Pacific Northwest history clearly shows that when people interfere with the continued operation of private tree farms and farming operations, those ownerships become uneconomical, and the lands get converted to some new and more economical use (e.g., housing, recreation developments,etc.). Partially to their credit, activists realize this, and consequently argue that government purchase is the answer… failing to realize that there will never be enough public money to buy even a fraction of the lands.they wish to remove from production and preserve. The White Salmon River watershed is a diminishing example of a traditionally working landscape, and we need to credit that land use for the functional ecosystems, open spaces, and uninterrupted vistas we all enjoy.
If anti-timber activist groups feel that federal and state forest management laws and regs are intolerably weak, they should approach private timberland owners with their own money, and offer to purchase conservation easements on the lands in question. Purchase of such easements would attach stronger protection measures and limits to future conversion to uses like housing.
Unless such a modern alternative approach is adopted, these groups are, in the end, forcing all of us to live next to sprawling Clark County-type subdivisions, instead of regulated timber harvests and farming operations. I’ll vote for being next to the harvest / farm each and every time.
In response to Laurene Eldred, the timber on this parcel is healthy. Pine Bark Beetle has certainly been a consideration on forest land around here, but in this case, we are discussing a small healthy parcel, in an specific place that in no way resembles the thousands of acres in British Columbia. Agreed that trees don’t live forever, and we’d be thrilled to see this and other parcels run on sound ecological principles, including timber harvest.

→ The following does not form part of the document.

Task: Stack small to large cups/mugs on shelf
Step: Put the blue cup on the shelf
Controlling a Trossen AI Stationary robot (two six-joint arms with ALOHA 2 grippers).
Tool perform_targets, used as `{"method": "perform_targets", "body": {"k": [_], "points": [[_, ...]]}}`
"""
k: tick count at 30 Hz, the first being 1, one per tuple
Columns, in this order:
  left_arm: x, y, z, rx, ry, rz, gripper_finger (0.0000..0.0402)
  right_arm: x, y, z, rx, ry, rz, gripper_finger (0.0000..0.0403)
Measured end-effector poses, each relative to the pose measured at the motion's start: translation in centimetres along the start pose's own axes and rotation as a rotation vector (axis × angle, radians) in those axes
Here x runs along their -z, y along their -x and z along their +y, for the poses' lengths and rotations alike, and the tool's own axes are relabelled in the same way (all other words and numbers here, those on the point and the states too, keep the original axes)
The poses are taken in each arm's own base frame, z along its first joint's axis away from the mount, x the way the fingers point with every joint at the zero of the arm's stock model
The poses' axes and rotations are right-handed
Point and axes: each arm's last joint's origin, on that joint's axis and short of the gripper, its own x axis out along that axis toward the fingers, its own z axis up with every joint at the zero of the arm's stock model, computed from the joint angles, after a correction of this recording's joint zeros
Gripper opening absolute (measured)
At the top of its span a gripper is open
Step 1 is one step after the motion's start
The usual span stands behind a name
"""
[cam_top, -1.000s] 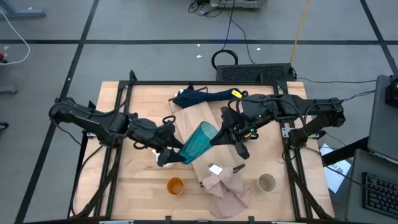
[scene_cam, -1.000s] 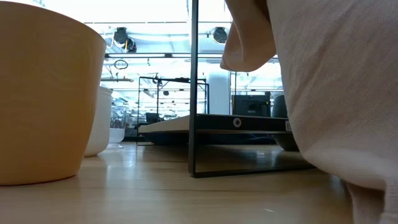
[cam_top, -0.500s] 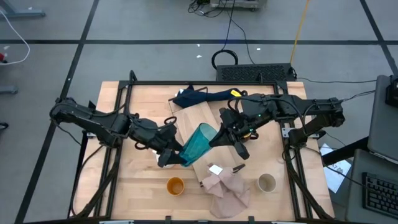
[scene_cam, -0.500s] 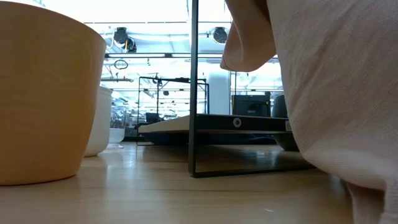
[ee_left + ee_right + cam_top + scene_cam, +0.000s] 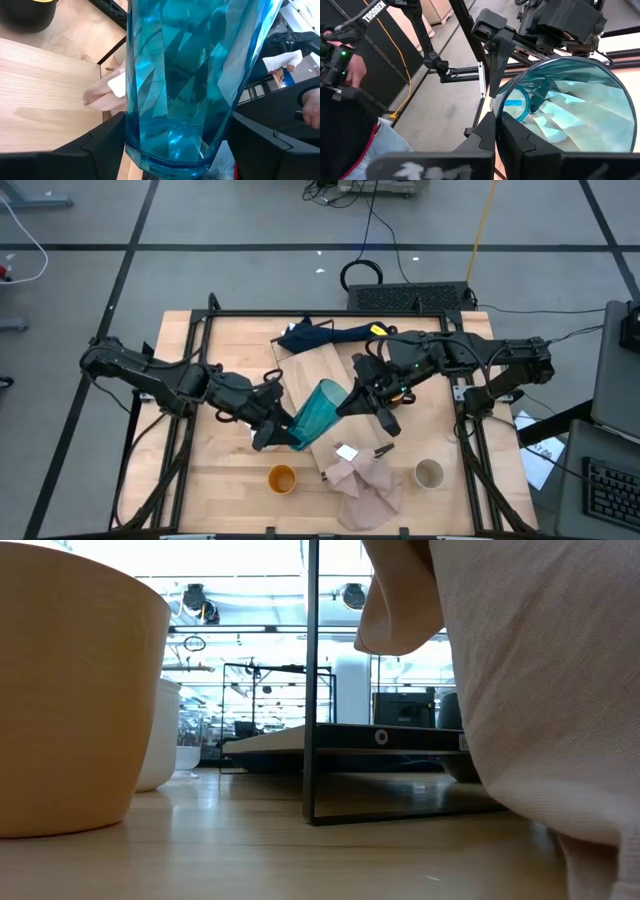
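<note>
The teal cup (image 5: 318,412) hangs tilted over the pale wood shelf (image 5: 322,368), its mouth toward the table's right and its base toward the left. My right gripper (image 5: 350,402) is shut on its rim. My left gripper (image 5: 280,428) comes from the left, and its fingers close round the cup's base end (image 5: 170,150). An orange cup (image 5: 282,478) and a beige-grey cup (image 5: 429,473) stand on their bases near the front edge. In the low view a white mug (image 5: 160,735) stands behind the orange cup (image 5: 70,690). My left gripper has the teal cup's lower wall, just above the base (image 5: 131,135), between its two fingers (image 5: 100,145), one on each side. The fingers lie along the cup from its base end. The cup is clear of the shelf and tilted. My right gripper pinches the cup's rim (image 5: 496,111), one finger inside the mouth (image 5: 520,142) and one outside. It comes from the table's right, slanting slightly down. The cup's mouth faces this gripper.
A pinkish-beige cloth (image 5: 365,485) lies over the shelf's near end, and a dark blue cloth (image 5: 320,335) lies at its far end. Black frame rails (image 5: 190,380) run along both table sides. A person (image 5: 345,125) stands beyond the table's edge.
</note>
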Motion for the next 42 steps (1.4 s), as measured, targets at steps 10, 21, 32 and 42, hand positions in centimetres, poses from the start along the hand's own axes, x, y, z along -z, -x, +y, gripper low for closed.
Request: {"method": "perform_targets", "body": {"k": [10,21,32,42], "points": [[-0.2,0.0,-0.3,0.041,0.024,-0.009,0.0322,-0.3,0.2,-0.3,-0.025,-0.056,-0.007,0.0],[-0.6,0.1,-1.7,0.22,0.125,-0.004,0.0316,-1.6,1.1,-1.8,-0.172,-0.124,-0.051,0.0],[-0.7,0.2,-2.6,0.315,0.187,0.002,0.0289,-0.6,-0.6,-3.3,-0.248,-0.206,-0.076,0.0],[-0.3,0.2,-2.7,0.292,0.206,0.012,0.0329,1.0,-2.6,-4.7,-0.32,-0.267,-0.103,0.0]]}}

Steve, Friends of the White Salmon is far from an anti-timber group. Activist we hope to be, but anti-timber we are not. We have said repeatedly and publicly that we prefer and support timber and agricultural use over residential development, and we fully mean that. We understand that reputable timber companies intend to preserve the resource, and we support that. Conservation easements are useful, but there have to be willing sellers.
I feel you have jumped from one specific situation, where we are working to implement a plan that SDS agreed to voluntarily to protect the Wild & Scenic portion of the river, to generalizations about the nature and purposes of FWSR. Yes, the 700+ acres agreed to should be protected, and that might include ecologically sound timber harvest. This does not mean that we wish to remove resource lands from production. We are calling on SDS to be the partners they could be in this effort. We respect their need to maintain a flow of timber into their mill, and we respect SDS as neighbors and an important part of the economic base of this community.
As for forcing people to live next to sprawling Clark County development, Klickitat County needs to take a more rational approach to comprehensive land use planning and zoning. You may remember that FWSR fought off a proposal to rezone several thousand acres from resource land to two-acre zoning. That proposal certainly would have brought in subdividions.